Assignment ::
Having read the material, return every line of it exactly.

Supplied data ::
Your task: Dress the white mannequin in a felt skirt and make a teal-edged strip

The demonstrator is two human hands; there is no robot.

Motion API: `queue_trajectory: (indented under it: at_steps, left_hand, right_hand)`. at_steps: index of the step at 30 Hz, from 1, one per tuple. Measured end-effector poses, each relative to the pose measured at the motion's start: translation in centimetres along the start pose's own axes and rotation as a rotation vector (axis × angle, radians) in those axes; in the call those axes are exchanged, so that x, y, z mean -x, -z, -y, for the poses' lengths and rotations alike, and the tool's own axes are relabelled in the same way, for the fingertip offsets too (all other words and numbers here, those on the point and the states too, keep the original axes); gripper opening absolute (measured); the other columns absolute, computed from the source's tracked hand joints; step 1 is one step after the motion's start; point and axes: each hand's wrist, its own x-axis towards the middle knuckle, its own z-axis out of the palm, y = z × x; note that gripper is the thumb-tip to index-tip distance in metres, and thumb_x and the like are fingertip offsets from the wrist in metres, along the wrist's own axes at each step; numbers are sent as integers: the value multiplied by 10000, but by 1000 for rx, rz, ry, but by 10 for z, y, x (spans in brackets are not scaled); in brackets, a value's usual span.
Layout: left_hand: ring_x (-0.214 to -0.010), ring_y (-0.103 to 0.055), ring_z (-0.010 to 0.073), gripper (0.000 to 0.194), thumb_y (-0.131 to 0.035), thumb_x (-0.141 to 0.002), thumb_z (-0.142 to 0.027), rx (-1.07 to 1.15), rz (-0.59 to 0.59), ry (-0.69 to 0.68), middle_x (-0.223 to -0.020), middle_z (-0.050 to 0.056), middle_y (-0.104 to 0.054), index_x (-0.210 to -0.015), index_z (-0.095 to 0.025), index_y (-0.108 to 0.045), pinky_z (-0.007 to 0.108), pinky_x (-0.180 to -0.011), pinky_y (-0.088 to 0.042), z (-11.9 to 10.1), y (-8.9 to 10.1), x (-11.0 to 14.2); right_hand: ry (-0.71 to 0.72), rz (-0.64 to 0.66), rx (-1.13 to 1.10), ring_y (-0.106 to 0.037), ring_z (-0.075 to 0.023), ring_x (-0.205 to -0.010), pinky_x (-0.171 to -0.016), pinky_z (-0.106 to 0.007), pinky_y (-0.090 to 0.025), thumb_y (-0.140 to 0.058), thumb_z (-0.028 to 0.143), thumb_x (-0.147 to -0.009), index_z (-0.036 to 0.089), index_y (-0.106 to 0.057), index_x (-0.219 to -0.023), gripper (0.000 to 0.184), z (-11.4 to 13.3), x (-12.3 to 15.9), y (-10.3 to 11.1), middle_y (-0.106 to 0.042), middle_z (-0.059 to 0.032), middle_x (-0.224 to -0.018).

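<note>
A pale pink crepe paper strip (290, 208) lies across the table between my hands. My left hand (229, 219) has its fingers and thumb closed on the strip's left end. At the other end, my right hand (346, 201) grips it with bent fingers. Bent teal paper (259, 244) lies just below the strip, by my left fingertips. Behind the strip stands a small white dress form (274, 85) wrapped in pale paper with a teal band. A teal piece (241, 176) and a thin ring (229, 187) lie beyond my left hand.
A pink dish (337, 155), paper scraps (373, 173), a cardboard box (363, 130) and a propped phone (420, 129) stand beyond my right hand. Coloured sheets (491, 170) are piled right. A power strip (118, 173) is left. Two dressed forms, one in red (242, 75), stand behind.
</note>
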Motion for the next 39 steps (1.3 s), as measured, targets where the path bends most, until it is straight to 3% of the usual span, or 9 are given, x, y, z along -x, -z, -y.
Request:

The answer ::
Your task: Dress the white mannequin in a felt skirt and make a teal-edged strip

The demonstrator is two human hands; there is no robot.

Motion API: `queue_trajectory: (indented under it: at_steps, left_hand, right_hand)`. at_steps: index of the step at 30 Hz, from 1, one per tuple. Measured end-effector poses, each relative to the pose measured at the motion's start: translation in centimetres along the start pose's own axes and rotation as a rotation vector (axis × angle, radians) in those axes; in the call those axes are exchanged, so that x, y, z mean -x, -z, -y, for the poses' lengths and rotations alike, and the tool's own axes are relabelled in the same way, for the fingertip offsets too (all other words and numbers here, those on the point and the states too, keep the original axes); gripper opening absolute (measured); the other columns absolute, computed from the source's tracked hand joints; step 1 is one step after the motion's start; point and axes: each hand's wrist, its own x-axis towards the middle knuckle, its own z-axis out of the palm, y = z × x; note that gripper is the thumb-tip to index-tip distance in metres, and thumb_x and the like are fingertip offsets from the wrist in metres, along the wrist's own axes at each step; numbers are sent as integers: the value multiplied by 10000, but by 1000 for rx, rz, ry, but by 10 for z, y, x (spans in brackets are not scaled); in brackets, a value's usual span.
Layout: left_hand: ring_x (-0.214 to -0.010), ring_y (-0.103 to 0.055), ring_z (-0.010 to 0.073), gripper (0.000 to 0.194), thumb_y (-0.131 to 0.035), thumb_x (-0.141 to 0.002), thumb_z (-0.142 to 0.027), rx (-1.07 to 1.15), rz (-0.59 to 0.59), ry (-0.69 to 0.68), middle_x (-0.223 to -0.020), middle_z (-0.050 to 0.056), middle_y (-0.104 to 0.054), index_x (-0.210 to -0.015), index_z (-0.095 to 0.025), index_y (-0.108 to 0.045), pinky_z (-0.007 to 0.108), pinky_x (-0.180 to -0.011), pinky_y (-0.088 to 0.042), z (-11.9 to 10.1), y (-8.9 to 10.1), x (-11.0 to 14.2); right_hand: ry (-0.71 to 0.72), rz (-0.64 to 0.66), rx (-1.13 to 1.10), ring_y (-0.106 to 0.037), ring_z (-0.075 to 0.023), ring_x (-0.205 to -0.010), pinky_x (-0.171 to -0.016), pinky_z (-0.106 to 0.007), pinky_y (-0.090 to 0.025), thumb_y (-0.140 to 0.058), thumb_z (-0.028 to 0.143), thumb_x (-0.147 to -0.009), index_z (-0.036 to 0.089), index_y (-0.106 to 0.057), index_x (-0.219 to -0.023), gripper (0.000 to 0.184), z (-11.4 to 13.3), x (-12.3 to 15.9), y (-10.3 to 11.1), middle_y (-0.106 to 0.042), middle_z (-0.059 to 0.032), middle_x (-0.224 to -0.018).

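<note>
A pale pink crepe paper strip (290, 208) lies across the table between my hands. My left hand (229, 219) has its fingers and thumb closed on the strip's left end. At the other end, my right hand (346, 201) grips it with bent fingers. Bent teal paper (259, 244) lies just below the strip, by my left fingertips. Behind the strip stands a small white dress form (274, 85) wrapped in pale paper with a teal band. A teal piece (241, 176) and a thin ring (229, 187) lie beyond my left hand.
A pink dish (337, 155), paper scraps (373, 173), a cardboard box (363, 130) and a propped phone (420, 129) stand beyond my right hand. Coloured sheets (491, 170) are piled right. A power strip (118, 173) is left. Two dressed forms, one in red (242, 75), stand behind.
</note>
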Motion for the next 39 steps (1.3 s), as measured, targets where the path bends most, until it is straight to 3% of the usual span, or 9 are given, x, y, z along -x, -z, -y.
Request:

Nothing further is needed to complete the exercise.